The present report shows that CIITA and the thyrocyte Y box protein, TSEP-1, are important factors controlling {gamma}-IFN-induced aberrant class II gene expression in thyrocytes and are important in the formation of the {gamma}-IFN-induced novel complex in these cells. We suggest, therefore, they are involved in aberrant class II expression associated with ATD. The data support the conclusion that the negative regulation of class II, as well as the class I and TSHR genes, involves common transcription factors. They are consistent with our hypothesis (31, 32) that coordinate negative control of class II, class I, and the TSHR genes by common transcription factors is necessary to maintain self-tolerance during hormone-induced increases in thyroid cell growth and function.


    Materials and Methods
 Top
 Abstract
 Introduction
 Materials and Methods
 Results
 Discussion
 References
 
Materials
Highly purified bovine TSH was obtained from the hormone distribution program of the National Institute of Diabetes and Digestive and Kidney Diseases, National Institutes of Health (NIDDK-bTSH I-1; 30 U/mg) or was a previously described preparation, 26 ± 3 U/mg, with the molecular weight and amino acid and carbohydrate composition of purified TSH (33). Rat recombinant {gamma}-IFN was from GIBCO BRL (Life Technologies, Inc), Gaithersburg, MD; [14C]Chloramphenicol (50 mCi/mmol) was from DuPont-New England Nuclear (Boston, MA); [{gamma}-32P]ATP (6000 Ci/mmol) was from Amersham (Arlington Height, IL). The following antisera from Santa Cruz Biotechnology, Inc. (Santa Cruz, CA) were used: CREB-1 (C-21), sc-186; CREB-2 (C-20), sc-200; activating transcription factor (ATF)-2 (C-19), sc187; ATF-3 (C-19), sc-188; ATF-1 (FI-1) sc-241; ATF-4 (Z-5), sc-244; CBP (A22), sc-369; p65 (A) G, sc-109G; and p50 (NLS) G, sc-114G. The source of all other materials was Sigma Chemical Co. (St. Louis, MO) unless otherwise noted.

Plasmids
The HLA-DR{alpha} promoter constructs used herein were obtained from Dr. L. H. Glimcher (Harvard School of Public Health and Department of Medicine, Harvard University Medical School, Boston, MA); their construction and characteristics have been described previously (15). The Y box expression vector, pRcCMV-TSEP-1, was constructed as described in an earlier report (29). The source of the human CIITA cDNA has been described (34); it is clone CIITA-8, which is identical to CIITA as originally described (20), but has an additional 20 bp of 5'- and 1.6 kb of 3'-untranslated sequence (34). For use in the present studies we ligated the full-length clone into pcDNA3 (Invitrogen, San Diego, CA) and termed it pCIITA.

Cell culture
FRTL-5 rat thyroid cells (Interthyr Research Foundation, Baltimore, MD; ATCC CRL8305) were a fresh subclone (F1) with the properties described previously (35, 36). They were grown in Coon’s modified F-12 medium containing 5% heat-treated, mycoplasma-free calf serum (GIBCO), 1 mM nonessential amino acids (GIBCO), and a mixture of six hormones (6H) containing bovine TSH (1 x 10-10 M), insulin (10 µg/ml), cortisol (0.4 ng/ml), transferrin (5 µg/ml), glycyl-L-histidyl-L-lysine acetate (10 ng/ml), and somatostatin (10 ng/ml). Cells were diploid and between their fifth and 25th passage. Fresh medium was added every 2 or 3 days, and cells were passaged every 7–10 days. In some experiments, as noted, cells were grown to near confluency in 6H medium and then maintained in 5H medium, which contains no TSH, for 6 days before experiments were initiated.
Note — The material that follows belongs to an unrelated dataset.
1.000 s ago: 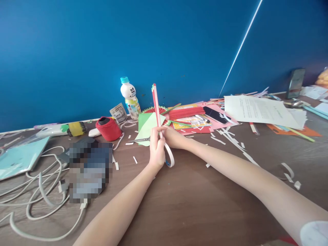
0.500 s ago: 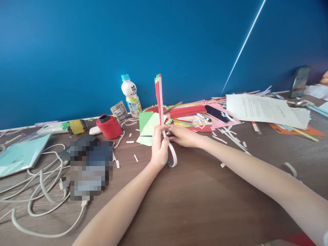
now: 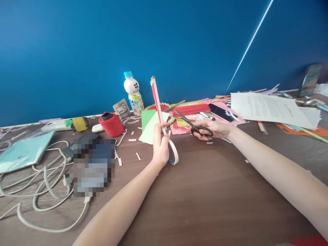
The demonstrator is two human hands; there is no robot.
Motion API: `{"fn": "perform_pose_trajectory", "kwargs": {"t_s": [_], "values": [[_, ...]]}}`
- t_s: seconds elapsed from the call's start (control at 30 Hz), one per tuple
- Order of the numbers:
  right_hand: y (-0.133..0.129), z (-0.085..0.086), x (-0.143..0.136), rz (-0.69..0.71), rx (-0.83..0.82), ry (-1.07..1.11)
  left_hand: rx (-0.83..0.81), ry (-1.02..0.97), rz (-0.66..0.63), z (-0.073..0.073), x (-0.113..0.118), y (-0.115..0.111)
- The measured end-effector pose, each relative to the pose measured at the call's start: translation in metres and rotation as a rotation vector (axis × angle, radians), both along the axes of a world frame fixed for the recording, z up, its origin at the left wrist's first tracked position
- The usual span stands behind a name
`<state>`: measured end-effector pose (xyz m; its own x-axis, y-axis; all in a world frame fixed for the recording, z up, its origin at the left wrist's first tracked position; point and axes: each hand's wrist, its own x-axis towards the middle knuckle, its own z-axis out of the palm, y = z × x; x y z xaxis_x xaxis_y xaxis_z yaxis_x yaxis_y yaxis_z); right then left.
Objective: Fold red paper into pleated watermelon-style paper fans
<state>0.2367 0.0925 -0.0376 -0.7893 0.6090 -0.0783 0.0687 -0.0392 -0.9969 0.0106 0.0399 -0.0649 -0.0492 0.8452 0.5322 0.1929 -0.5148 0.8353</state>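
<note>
Folded paper bundle (image 3: 156,99), red with pale and green edges: stands nearly upright, mid-scene, lower end gripped in the left hand (image 3: 161,143), fingers closed round it. White ring (image 3: 175,150) hangs just right of that hand, bluish marks inside its lower curve, not readable. Right hand (image 3: 217,128) grips black-handled scissors (image 3: 194,127), blades pointing left and far. Beyond the left hand, light green sheet (image 3: 153,127) over darker green sheet (image 3: 146,118). Farther right, red pleated paper (image 3: 192,109), then a dark flat item (image 3: 221,112) with a white arrow-like mark.

Lettering: bottle (image 3: 134,91), blue-green cap, dark label patch with pale characters, brand too small to read. Pouch (image 3: 121,109) beside it, fine print, illegible. White sheet (image 3: 263,108) at far right, rows of text, illegible. Red roll (image 3: 114,125) left of centre, no lettering visible. Brown table (image 3: 192,201) under everything.
</note>
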Motion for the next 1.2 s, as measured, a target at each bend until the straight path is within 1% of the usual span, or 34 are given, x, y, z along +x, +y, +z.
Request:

Transient expression analysis
Transient transfections in FRTL-5 cells were performed as described (12, 31, 37), using one of the following procedures. In the first, cells were cultivated in 6H medium to approximately 80% confluency, harvested, washed, and resuspended (1.5 x 107 cells/ml) in 0.85 ml electroporation buffer (272 mM sucrose, 7 mM sodium phosphate buffer, pH 7.4, and 1 mM MgCl2). Plasmid DNA was added, 20 µg of the chloramphenicol acetyltransferase (CAT) chimera together with 2 µg pRSV-luciferase, which is used to measure the efficiency of transfection (38). Cells were pulsed (330 V; capacitance 25 µfarad), plated (6 x 106 cells per 10-cm dish), and cultured in 6H medium plus 5% calf serum supplemented or not with {gamma}-IFN. At the times noted, cells were harvested for CAT and luciferase assays. The second procedure differed as follows. FRTL-5 cells were grown to 80% confluency in 6H medium and then maintained 6 days in 5H medium plus 5% calf serum. Cells were returned to 6H medium for 12 h and transfected as described above. Twelve hours later the medium was changed to fresh 5H medium with 5% calf serum supplemented or not with {gamma}-IFN. Cell viability was approximately 80% in all experiments.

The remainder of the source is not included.